• [Task prompt]: Gather each line containing the string "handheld" from these entries.

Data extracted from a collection
------------------------------------------------
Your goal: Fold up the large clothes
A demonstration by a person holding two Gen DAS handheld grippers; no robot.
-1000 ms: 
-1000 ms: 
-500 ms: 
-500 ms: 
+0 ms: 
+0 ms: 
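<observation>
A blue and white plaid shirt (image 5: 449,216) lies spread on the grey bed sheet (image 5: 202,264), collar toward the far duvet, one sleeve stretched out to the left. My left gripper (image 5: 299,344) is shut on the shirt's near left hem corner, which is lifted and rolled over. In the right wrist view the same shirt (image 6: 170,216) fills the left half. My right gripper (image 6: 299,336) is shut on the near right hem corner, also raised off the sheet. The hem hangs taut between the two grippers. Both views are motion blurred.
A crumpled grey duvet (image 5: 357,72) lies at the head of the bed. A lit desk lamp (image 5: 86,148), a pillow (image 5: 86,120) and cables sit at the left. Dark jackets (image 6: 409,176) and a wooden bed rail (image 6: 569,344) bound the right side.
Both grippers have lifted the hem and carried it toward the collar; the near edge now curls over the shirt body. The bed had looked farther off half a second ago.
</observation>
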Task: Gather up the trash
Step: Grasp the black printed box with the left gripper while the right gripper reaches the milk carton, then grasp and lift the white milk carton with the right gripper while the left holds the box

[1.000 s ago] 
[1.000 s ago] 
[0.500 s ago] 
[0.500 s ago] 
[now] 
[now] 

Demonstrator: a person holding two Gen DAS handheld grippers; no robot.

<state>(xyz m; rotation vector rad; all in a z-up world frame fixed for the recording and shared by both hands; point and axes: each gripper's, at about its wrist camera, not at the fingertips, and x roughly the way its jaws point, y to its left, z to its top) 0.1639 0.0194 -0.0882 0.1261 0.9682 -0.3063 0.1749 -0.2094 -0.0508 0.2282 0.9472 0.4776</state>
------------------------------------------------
• [Response]:
A demonstration by a person holding two Gen DAS handheld grippers; no robot.
Demonstrator: a person holding two Gen DAS handheld grippers; no robot.

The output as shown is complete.